1.4   Other developmental series are also available.

b) DESIGN NOTES

1. Sealing Face

We have considered the alternatives to flat sealing faces, which have been promoted (by other suppliers) as giving a more positive seal, evaluating various wavy and toothed interlocks. Although there is an apparent case for supposing that interlock produces a more ready seal, there appear in tests to be no actual sealing benefits over an equivalent size of flat face seal. Also, although the interlock may reduce the chance of ejection of one half when bad wear occurs, we find that a good material will not wear to give this problem anyway. It also appeared that once wear started in an interlock system, it was actually worse on the area near the join. We therefore do not at present list or intend to list such varieties though some might be made available on request.

2. End Face

A further modification has been incorporated into some stripper rubbers; this consists of reinforcing the end faces in order to try to reduce the tendency to wear excessively, which sometimes takes place at the ends causing a funnel shape. We find that a marginal life improvement may indeed be obtained with the standard materials where these are incorrectly used, but that correctly selected and used materials perform well without need of any reinforcement. Also, at elevated temperatures, combination materials have been known to spall apart; the bonding between different materials introduces a complication to the product. As with sealing faces above, we do not at present list a range, but they can be made available.

Feedback on use of rubbers in stuffing boxes is always welcome and any suggestions for improvement will be carefully considered.


c) IDENTIFICATION
Stock is individually labelled and marked with a part number and a batch date. We previously bagged products individually in black plastic as a protection against degradation by air, moisture, heat and light. However, we have also been studying the behaviour of polyurethane products not so protected and have shown that there is no noticeable change of condition over ten years. We therefore decided to discontinue the bagging of packer inserts, with the benefit that products are identifiable at sight.

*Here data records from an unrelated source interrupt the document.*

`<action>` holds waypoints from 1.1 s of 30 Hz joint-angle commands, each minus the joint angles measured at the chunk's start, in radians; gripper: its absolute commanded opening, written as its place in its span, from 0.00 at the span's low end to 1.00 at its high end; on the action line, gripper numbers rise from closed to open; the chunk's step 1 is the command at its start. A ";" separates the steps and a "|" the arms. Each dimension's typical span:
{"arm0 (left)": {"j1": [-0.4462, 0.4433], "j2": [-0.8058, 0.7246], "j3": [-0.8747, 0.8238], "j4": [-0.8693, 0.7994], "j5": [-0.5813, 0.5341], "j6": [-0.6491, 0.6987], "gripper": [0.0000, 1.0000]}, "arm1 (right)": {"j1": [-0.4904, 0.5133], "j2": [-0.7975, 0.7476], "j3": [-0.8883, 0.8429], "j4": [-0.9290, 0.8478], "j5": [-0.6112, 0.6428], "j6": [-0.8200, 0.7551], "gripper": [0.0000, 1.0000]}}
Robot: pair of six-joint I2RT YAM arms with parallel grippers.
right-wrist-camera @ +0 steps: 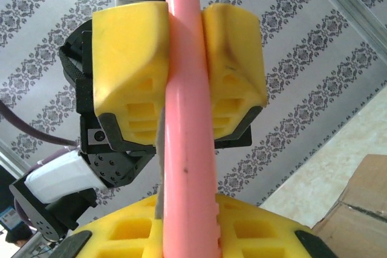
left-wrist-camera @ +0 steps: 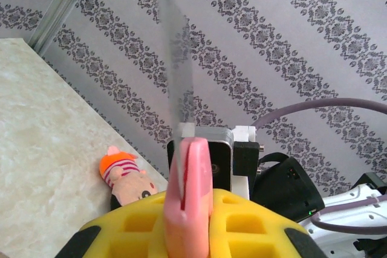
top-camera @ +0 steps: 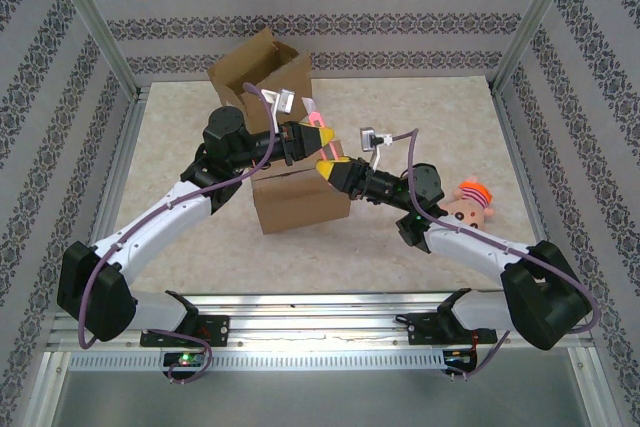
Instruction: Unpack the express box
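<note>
Top external has both your grippers, left [top-camera: 298, 139] and right [top-camera: 333, 169], clamped on the pink cutter [top-camera: 320, 125], right over the express box [top-camera: 300, 202] sitting mid-table. Left wrist shows the blade [left-wrist-camera: 178, 77] out and bare. If one side lets go sloppily, I'd guess the cutter twists or drops onto the cardboard.

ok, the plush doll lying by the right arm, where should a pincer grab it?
Probably take the plush doll across its head, just below the orange hat, coming straight down from above. It lies flat on the table, and the right arm sits close beside it, so a sideways approach looks cramped.
</note>
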 commanded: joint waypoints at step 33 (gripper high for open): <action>0.073 -0.264 0.060 -0.868 -0.612 0.264 0.97 | -0.303 -0.415 -0.159 -0.653 0.166 -0.178 0.00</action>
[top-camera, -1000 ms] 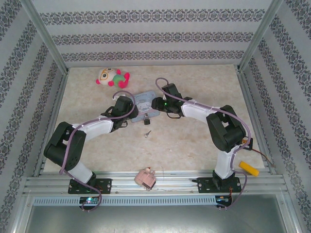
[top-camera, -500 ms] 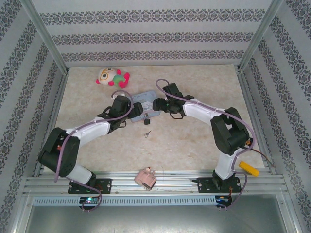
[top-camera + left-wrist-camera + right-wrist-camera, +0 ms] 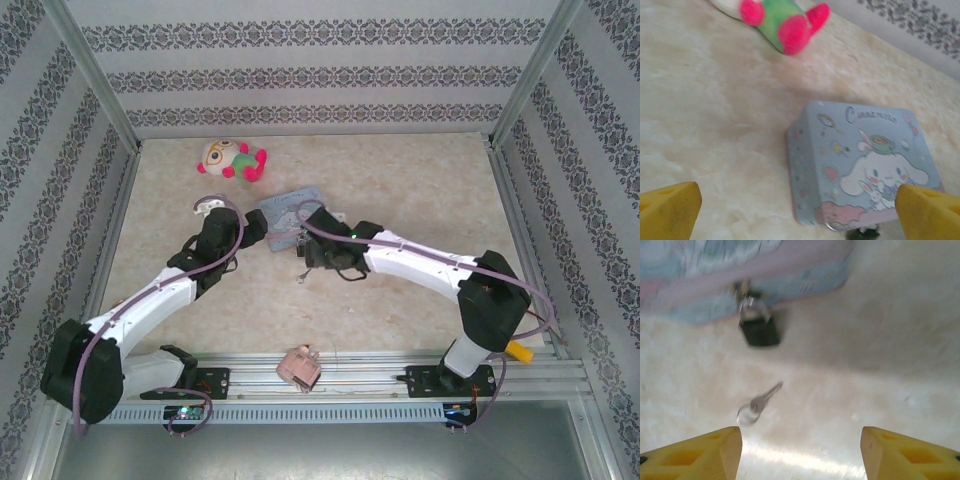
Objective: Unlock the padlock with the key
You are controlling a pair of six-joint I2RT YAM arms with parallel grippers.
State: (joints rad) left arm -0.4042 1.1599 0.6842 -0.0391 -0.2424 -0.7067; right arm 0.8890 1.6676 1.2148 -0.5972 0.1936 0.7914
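Mottled table (image 3: pixel 900 340) bears boxy black padlock (image 3: pixel 760 332), silvery key (image 3: pixel 760 402); left fingers (image 3: pixel 670 210), right fingers (image 3: pixel 700 452) wide.

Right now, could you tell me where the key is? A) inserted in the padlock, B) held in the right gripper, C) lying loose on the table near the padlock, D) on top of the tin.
C: the key lies flat on the table, apart from the padlock.

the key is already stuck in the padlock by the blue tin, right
Not quite: in the right wrist view the key lies loose on the table, apart from the padlock, which is by the blue tin.
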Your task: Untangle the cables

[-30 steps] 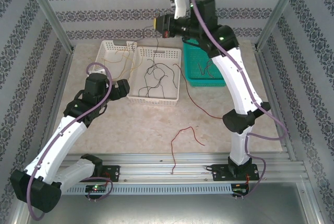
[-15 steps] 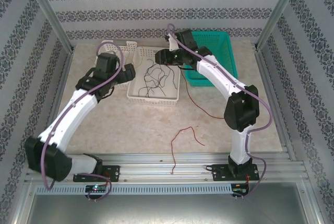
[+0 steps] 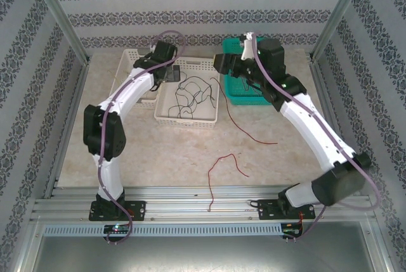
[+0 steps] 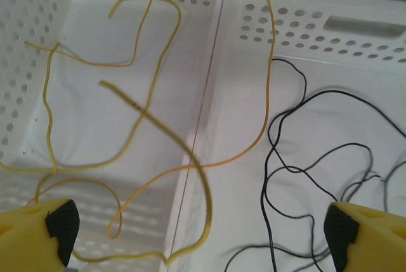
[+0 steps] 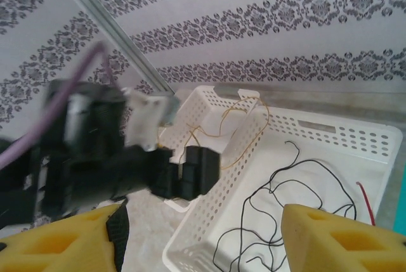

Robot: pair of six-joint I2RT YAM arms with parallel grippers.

In the lists, all packers are described with ID / OD / L on OD. The ID corresponds to the CT diameter, and the choice of OD & L depends on the stuffing box to be used. We have sometimes been asked for a comparision of part numbers with competitor products; this is not directly possible, since to state for example that our P/N 1234 was the equivalent of Bowen's 98765 or TOT's 43210 would be inexact. Materials and construction differ, so that exact parallels are unlikely to exist. What matters is the fit in the stuffing box and the functionality of the materials. The differing material performances as tested have been indicated above which is why we offer choices of material.

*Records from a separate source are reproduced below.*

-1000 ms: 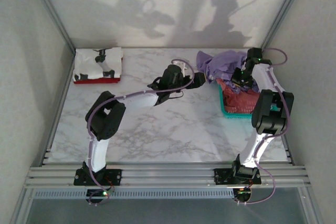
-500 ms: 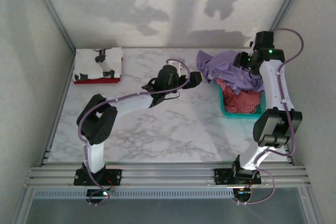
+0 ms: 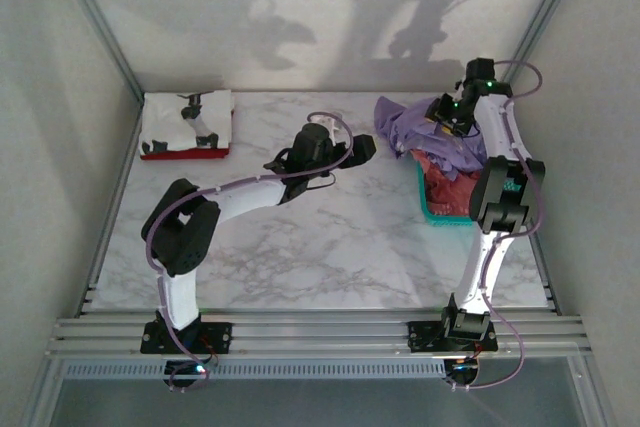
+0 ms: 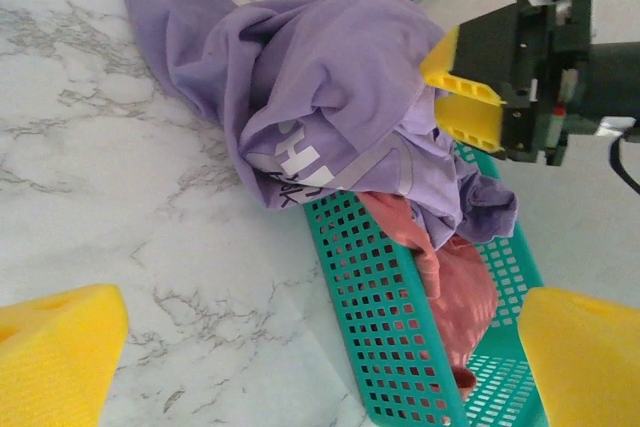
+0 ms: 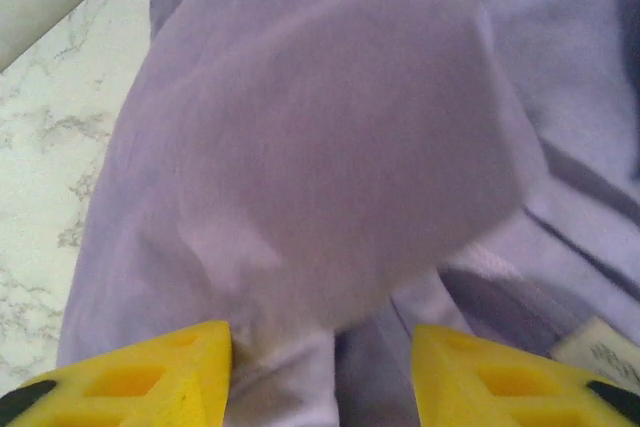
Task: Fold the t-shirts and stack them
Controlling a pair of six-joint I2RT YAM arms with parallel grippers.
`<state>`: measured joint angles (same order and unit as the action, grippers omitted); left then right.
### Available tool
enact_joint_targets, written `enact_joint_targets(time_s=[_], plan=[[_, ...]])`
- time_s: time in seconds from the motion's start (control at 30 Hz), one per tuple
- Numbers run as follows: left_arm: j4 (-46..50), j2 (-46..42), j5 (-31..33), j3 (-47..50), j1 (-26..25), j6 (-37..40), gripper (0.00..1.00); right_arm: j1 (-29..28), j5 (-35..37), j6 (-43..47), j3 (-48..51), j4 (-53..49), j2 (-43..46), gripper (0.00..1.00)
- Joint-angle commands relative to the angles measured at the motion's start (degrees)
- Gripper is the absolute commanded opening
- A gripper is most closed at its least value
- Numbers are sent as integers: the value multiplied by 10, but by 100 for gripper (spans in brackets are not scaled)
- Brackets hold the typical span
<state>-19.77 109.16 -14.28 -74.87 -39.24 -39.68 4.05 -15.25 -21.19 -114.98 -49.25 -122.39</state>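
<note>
Two robot arms reach over a marble table [image 3: 300,247]. At its far left corner lie two folded shirts in one stack: a white t-shirt [image 3: 187,115] with black print on a red t-shirt [image 3: 180,155]. At the far right, one teal basket [image 4: 400,287] holds one coral-red t-shirt [image 4: 455,287] under a heap of lavender t-shirts [image 4: 330,77], one with white lettering; their number is unclear. The left gripper [image 4: 320,357] is spread wide and empty, just beside the basket. The right gripper [image 5: 325,377] has lavender cloth between its fingers; whether it pinches is unclear.
</note>
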Motion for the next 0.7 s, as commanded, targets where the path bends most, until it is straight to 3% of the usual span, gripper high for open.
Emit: enact_joint_targets(time_s=[0.0,0.17,0.37,0.5,0.67], plan=[[-18,-12,-4,10,3,-4,100,-4,-26,-37,-23,38,-3,31],[-13,-16,-5,18,4,3,100,-5,8,-69,16,69,59,1],[-2,-49,22,39,13,6,100,-11,31,-93,98,129,177,0],[21,-100,43,69,26,7,100,-48,30,-98,172,192,274,0],[64,-149,53,90,37,27,100,-62,60,-66,93,148,312,0]])
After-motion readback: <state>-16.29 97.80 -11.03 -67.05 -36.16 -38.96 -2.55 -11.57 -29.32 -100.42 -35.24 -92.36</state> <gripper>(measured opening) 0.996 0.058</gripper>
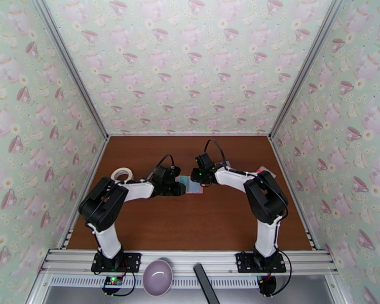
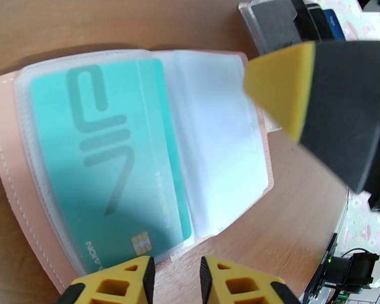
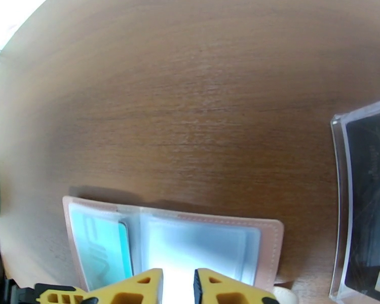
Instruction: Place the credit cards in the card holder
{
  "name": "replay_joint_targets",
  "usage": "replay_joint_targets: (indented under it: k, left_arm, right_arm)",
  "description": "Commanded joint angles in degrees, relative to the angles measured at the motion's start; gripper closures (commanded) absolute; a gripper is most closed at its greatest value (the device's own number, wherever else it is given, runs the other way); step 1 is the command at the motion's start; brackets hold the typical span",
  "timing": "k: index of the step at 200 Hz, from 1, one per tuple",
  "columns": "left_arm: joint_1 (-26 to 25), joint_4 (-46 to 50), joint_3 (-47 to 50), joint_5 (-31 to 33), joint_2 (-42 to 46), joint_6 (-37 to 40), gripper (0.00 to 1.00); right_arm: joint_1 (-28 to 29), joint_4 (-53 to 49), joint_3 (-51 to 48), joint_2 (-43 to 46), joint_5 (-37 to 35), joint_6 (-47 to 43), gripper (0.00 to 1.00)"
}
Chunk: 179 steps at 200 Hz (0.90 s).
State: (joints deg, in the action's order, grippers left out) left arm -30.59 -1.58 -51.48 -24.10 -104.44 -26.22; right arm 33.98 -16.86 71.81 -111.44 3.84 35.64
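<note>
The pink card holder lies open on the table, its clear pockets facing up. One teal card sits in its left pocket, and the right pockets look empty. My left gripper hovers at the holder's near edge, jaws a narrow gap apart with bare wood between them. From the other side my right gripper hangs over the right pockets, jaws also slightly apart; one of its fingers shows in the left wrist view. More credit cards, dark ones, stand in a clear case to the holder's right.
A roll of tape lies on the brown table behind the left arm. A lilac bowl and a black bar rest on the metal rail at the near edge. Patterned walls close in the table on three sides.
</note>
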Motion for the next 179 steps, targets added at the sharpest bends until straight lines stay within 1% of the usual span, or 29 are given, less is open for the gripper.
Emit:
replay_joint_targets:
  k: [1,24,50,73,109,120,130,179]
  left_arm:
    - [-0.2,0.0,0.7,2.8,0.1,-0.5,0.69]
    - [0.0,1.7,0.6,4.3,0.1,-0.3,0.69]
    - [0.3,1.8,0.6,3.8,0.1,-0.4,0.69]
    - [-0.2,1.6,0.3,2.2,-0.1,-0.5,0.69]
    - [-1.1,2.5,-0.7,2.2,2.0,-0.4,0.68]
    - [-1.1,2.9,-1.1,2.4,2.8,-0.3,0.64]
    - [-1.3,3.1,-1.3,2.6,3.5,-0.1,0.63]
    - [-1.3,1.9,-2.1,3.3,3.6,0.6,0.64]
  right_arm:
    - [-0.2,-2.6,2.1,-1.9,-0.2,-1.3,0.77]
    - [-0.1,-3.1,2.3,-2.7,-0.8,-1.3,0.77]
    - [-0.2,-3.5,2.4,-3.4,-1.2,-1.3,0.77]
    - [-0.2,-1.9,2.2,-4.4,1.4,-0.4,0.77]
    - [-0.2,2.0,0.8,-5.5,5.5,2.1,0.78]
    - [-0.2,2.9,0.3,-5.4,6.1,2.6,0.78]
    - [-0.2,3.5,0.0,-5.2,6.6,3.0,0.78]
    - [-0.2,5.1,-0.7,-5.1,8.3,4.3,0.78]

Not all options are equally recommendable. Thus, a Bowen 4.625 box can be fitted with its 4.625 OD x 3.00 ID energiser and replaceable 3.00 OD rubbers, but it is as well fitted by our 4.625 OD series all-in-one rubbers, which offer the safety benefit of reduced leak paths; Bowen opted for the same design in their second series - our 3679 et seq. The same is true of a TOT 5.50 OD box, where we offer not only the energiser plus 4" OD inserts, but, particularly for the larger CT sizes, all-in-one sets of rubbers.